Financing

Investment Structure

The Flexible Capital Fund (Flex Fund) offers Vermont growth-stage companies in sustainable agriculture and food systems, forest products, and clean technology sectors loans that have “equity like” features but are often in smaller amounts and at lower returns than traditional venture capital financing.

The Flex Fund team balances our loan structure with equity features and returns with the realities of small business in Vermont. We offer flexible risk capital (often referred to as near equity capital or mezzanine financing) along with technical assistance, without diluting ownership, to fit growing companies in Vermont’s green economy.

Near equity capital includes a range of financing instruments such as royalty financing, subordinated debt, warrants or some combination thereof. Near equity is not start-up capital but fuel for existing businesses that need to augment traditional sources of financing in order to produce new sales, enter new markets, and create new products.

Royalty Financing and Subordinated Debt

Royalty financing is based on selling a piece of the revenue stream instead of selling ownership. The royalty payments can be structured over a fixed time period or until the investor reaches the negotiated rate of return. Royalty financing allows for flexible repayment that adjusts to a growth company’s actual revenue, and offers a “natural” way to exit the deal.

Subordinated debt works essentially as a bank loan that is subordinated to other senior debt and is repayable only after other debts have been repaid. This structure is typical when a company has some collateral available, a strong management team and a solid growth plan.

Flexible Financing Options

We work with a portfolio company to structure a deal (using subordinated debt and/or royalty financing) that is flexible and meets the cash flow needs of the business. Pricing and structure depends on the risk level of the deal, amount of collateral available, strength of the management team, and purpose of the loan. In general, less risky loans (priced lower) will consist of subordinated debt, riskier loans will have both a sub-debt and royalty component, and high risk loans will be in the form of pure royalty. Pricing is significantly less expensive than equity or venture investments but more than traditional secured bank debt.

Investment Criteria

In keeping with the Flex Fund Mission, investment priority will be given to companies that:

  • Fill a gap, or strengthen the supply chain, in our market sectors to ensure our investments have the biggest bang for the buck and leverage additional resources (i.e. food processing capacity);
  • Demonstrate a positive impact on environmental conservation, preservation of the working landscape, renewable energy or energy efficiency through their business activity or direct financial benefits accrued to local environmental, non-profit or community organizations;
  • Commit to include a racial and social equity lens in their organizations. This may include:
    • ensuring gender and racial diversity, equity, and inclusion in leadership, ownership, governance and advisory boards;
      in hiring, promotion, and compensation at all levels;
    • engaging with stakeholders of women, transgender and BIPOC (Black, Indigenous and People of Color) groups to inform their work;
    • with vendor relationships prioritize hiring women, transgender and BIPOC financial managers and consultants, as well as ingredient / material vendors as
      appropriate; and
    • ending business relationships with entities that further white supremacy and gender inequity;
  • Provide employees with livable wage jobs, promote employee engagement and reward, or otherwise provide a lasting, positive impact on the local community; and
  • Demonstrate a motivation for learning such that the provision of risk capital and technical assistance will enable them to grow a sustainable business.

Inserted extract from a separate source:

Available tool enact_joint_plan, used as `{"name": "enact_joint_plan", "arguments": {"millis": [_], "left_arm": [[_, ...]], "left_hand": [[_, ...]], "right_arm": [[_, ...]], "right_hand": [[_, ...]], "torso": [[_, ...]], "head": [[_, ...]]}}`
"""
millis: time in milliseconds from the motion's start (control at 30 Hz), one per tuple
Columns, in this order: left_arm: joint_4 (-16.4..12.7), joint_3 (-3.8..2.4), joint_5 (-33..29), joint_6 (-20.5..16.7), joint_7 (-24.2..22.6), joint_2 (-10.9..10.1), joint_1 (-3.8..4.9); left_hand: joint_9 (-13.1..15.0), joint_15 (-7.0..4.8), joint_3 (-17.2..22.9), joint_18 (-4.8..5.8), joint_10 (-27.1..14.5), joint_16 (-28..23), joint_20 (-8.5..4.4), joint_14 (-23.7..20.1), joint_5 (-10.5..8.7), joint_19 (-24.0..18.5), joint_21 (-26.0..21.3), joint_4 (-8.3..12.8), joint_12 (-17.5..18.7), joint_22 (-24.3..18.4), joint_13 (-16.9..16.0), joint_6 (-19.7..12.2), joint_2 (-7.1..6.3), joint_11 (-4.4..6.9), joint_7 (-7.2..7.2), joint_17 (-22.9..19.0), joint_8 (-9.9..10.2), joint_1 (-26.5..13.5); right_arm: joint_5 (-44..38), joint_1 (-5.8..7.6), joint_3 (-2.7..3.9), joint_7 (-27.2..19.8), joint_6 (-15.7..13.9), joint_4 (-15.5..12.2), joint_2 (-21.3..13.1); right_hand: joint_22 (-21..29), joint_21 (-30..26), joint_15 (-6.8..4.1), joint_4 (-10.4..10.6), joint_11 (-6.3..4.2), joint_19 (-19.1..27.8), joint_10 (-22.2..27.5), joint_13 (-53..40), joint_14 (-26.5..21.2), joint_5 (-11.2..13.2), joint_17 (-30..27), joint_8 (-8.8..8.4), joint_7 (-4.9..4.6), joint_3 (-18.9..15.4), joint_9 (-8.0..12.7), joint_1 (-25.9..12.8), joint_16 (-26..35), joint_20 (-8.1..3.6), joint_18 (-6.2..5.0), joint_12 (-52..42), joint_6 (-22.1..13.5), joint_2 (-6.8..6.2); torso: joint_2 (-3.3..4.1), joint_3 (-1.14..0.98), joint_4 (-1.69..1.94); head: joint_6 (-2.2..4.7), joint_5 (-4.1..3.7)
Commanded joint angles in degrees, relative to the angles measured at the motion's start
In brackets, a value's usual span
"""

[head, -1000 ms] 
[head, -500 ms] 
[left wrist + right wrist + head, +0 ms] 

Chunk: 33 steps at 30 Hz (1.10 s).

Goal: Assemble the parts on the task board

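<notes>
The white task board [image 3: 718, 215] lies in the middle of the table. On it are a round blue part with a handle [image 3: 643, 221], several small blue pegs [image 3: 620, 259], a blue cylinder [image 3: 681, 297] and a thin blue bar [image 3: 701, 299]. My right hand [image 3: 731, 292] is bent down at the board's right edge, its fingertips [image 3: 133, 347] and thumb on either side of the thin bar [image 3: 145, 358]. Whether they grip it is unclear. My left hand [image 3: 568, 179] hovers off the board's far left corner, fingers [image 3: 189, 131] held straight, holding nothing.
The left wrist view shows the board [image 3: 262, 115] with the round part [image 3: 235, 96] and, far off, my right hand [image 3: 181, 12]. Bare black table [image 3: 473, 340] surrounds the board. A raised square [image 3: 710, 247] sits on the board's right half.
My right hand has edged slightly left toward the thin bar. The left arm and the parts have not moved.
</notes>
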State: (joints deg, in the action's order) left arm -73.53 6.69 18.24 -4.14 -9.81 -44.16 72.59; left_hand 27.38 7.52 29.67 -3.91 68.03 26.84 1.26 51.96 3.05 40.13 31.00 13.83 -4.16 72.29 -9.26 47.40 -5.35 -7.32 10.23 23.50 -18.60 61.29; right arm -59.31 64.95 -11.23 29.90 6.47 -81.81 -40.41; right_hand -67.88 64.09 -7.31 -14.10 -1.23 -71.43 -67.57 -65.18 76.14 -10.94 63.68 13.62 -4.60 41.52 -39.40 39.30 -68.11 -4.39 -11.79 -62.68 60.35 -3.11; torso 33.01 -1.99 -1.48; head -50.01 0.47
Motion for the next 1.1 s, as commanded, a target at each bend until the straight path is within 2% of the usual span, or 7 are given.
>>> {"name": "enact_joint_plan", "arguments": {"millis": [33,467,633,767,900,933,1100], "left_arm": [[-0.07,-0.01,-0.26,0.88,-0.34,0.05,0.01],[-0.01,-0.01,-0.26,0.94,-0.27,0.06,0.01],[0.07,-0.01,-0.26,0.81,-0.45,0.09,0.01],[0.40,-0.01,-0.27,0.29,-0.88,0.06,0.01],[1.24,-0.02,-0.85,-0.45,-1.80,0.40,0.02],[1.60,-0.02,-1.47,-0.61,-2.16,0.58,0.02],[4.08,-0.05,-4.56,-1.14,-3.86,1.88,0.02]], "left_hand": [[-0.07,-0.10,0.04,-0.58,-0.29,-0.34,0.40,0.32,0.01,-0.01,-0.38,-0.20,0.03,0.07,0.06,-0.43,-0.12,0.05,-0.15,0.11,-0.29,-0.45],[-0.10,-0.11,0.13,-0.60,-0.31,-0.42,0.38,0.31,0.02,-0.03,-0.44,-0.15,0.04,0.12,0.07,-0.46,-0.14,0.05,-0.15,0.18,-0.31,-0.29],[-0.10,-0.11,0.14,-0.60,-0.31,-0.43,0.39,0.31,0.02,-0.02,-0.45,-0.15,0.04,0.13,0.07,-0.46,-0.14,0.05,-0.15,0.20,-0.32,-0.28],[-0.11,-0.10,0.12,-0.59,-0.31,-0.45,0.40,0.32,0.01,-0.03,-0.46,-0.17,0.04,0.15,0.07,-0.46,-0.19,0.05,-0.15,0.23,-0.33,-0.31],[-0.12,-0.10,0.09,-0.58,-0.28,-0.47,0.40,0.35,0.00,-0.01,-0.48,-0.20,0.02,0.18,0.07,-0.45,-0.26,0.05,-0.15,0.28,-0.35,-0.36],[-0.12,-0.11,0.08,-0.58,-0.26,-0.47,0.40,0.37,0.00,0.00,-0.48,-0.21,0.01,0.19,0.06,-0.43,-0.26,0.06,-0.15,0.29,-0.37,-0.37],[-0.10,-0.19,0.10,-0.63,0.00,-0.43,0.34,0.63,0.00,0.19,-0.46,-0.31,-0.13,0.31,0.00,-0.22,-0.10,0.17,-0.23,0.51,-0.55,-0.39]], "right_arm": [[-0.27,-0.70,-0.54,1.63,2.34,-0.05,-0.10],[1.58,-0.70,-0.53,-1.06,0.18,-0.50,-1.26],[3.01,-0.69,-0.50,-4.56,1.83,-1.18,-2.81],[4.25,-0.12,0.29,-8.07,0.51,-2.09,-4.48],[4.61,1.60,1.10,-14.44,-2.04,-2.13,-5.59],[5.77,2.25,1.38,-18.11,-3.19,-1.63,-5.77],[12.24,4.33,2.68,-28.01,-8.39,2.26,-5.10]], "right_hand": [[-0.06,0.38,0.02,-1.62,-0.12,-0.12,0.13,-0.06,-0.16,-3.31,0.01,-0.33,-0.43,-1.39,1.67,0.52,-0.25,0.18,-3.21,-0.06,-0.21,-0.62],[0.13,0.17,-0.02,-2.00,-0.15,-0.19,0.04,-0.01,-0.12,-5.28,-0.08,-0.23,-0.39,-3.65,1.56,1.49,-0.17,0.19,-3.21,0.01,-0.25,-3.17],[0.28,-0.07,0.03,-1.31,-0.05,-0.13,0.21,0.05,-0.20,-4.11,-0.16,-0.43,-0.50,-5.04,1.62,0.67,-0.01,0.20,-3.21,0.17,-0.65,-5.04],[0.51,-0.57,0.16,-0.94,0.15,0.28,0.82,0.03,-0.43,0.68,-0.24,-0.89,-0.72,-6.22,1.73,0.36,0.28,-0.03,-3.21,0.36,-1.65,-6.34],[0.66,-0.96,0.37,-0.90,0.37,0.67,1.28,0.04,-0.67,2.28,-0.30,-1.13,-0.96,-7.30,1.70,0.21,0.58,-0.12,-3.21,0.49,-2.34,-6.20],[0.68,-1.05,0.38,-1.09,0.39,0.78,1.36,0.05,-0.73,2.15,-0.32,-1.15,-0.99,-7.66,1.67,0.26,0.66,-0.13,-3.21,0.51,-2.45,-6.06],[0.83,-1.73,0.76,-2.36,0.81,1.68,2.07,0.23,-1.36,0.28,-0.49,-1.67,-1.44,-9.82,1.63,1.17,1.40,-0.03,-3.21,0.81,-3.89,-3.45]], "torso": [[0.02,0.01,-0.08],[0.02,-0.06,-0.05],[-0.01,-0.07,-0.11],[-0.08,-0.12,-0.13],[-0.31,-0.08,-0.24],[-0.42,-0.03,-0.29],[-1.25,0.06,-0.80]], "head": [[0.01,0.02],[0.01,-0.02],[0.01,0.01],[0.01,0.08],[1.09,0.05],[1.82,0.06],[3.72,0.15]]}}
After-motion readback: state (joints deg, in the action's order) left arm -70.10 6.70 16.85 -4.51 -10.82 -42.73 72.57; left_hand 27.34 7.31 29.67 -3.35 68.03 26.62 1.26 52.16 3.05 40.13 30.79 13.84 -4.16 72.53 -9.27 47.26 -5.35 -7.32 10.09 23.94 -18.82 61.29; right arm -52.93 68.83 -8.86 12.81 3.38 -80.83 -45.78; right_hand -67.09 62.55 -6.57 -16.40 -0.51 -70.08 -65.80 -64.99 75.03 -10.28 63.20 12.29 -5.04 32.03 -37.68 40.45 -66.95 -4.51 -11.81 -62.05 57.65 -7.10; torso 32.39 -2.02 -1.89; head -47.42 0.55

The Flex Fund invests throughout Vermont in early and growth stage businesses within the following industry sectors:

  • Sustainable agriculture and value-added food production, infrastructure and systems;
  • Sustainable forestry and forest products, including green building;
  • Clean technology, including renewable energy and energy efficiency;
  • Environmental technologies and services;
  • Waste reduction and pollution abatement services and products

The Flex Fund’s investments range from $100,000 to $400,000, typically with co-investors, and include the flexibility to provide additional funding as needed. A typical portfolio company will have:

  • Established sales, usually greater than $500,000 per year
  • Sales growth forecast of at least 15-20% per year & profit margins that will support a revenue-share payment
  • Strong management team and a well-supported growth strategy with market opportunity
  • A mission that advances the Flex Fund’s work
What Makes Us Different?

Flex Fund capital offers a way to help companies grow that won’t force an exit strategy (avoids a “cash-out” scenario) or tamper with ownership structure. We remain flexible with the cash flow needs of a business and offer reward to the Flex Fund for the risk taken. The cost of our capital will adapt to a company’s performance. Repayment schedules can match revenues, allowing the company to grow at a strategic rate rather than harried pace that other sources of risk capital might require.

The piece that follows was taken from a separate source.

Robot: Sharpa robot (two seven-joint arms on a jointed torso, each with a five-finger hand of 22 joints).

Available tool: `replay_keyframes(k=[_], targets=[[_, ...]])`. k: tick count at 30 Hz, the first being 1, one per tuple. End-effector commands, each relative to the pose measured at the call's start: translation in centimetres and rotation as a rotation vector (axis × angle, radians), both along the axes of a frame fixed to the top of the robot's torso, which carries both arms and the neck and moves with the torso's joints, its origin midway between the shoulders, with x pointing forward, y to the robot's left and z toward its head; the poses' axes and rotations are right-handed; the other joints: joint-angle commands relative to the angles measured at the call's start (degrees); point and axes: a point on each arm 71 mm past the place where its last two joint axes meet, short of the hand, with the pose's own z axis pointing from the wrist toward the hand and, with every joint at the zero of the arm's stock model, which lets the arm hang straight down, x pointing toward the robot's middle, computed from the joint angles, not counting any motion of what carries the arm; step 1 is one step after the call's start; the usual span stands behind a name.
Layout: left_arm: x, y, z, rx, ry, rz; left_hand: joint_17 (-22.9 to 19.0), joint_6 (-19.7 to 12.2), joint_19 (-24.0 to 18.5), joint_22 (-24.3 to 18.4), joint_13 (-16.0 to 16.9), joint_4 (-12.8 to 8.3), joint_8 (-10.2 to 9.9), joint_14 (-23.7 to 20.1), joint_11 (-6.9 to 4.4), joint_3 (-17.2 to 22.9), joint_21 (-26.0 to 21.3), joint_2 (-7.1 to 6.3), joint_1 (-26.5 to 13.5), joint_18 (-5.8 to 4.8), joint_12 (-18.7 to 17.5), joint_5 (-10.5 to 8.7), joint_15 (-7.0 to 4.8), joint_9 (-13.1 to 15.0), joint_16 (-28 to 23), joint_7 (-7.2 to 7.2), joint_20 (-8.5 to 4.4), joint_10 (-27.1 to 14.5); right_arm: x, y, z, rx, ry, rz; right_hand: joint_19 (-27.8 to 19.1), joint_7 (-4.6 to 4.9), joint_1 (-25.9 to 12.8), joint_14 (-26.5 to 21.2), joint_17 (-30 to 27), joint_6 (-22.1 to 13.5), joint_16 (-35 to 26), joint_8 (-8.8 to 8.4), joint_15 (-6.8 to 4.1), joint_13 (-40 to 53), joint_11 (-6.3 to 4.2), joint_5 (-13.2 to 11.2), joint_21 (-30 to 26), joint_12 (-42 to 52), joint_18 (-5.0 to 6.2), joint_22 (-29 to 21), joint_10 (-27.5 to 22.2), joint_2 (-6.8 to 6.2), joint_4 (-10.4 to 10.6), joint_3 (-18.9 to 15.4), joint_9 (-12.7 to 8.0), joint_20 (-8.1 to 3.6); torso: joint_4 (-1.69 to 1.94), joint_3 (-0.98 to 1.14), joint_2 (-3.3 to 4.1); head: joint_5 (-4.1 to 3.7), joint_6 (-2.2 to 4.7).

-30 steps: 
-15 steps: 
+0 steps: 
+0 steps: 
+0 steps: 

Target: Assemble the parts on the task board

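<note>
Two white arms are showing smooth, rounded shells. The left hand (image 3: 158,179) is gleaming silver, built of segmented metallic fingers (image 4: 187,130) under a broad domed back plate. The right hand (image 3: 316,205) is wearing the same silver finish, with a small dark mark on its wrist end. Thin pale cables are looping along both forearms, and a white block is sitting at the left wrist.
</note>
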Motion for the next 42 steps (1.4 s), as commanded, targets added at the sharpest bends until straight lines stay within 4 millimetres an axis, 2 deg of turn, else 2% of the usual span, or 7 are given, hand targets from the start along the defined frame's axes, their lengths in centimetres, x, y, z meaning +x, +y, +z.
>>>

With Flex Fund capital comes instant access to our networks and business assistance. We are a trusted partner in Vermont’s natural resource sectors. As we lend our capital, we lend our expertise, and leverage our networks to instantly link our borrowers to people and places that can help them grow the business. As a certified Community Development Financial Institution, we have access to grant funds to support business advisory services for our borrowers.

The Flexible Capital Fund is an equal opportunity provider.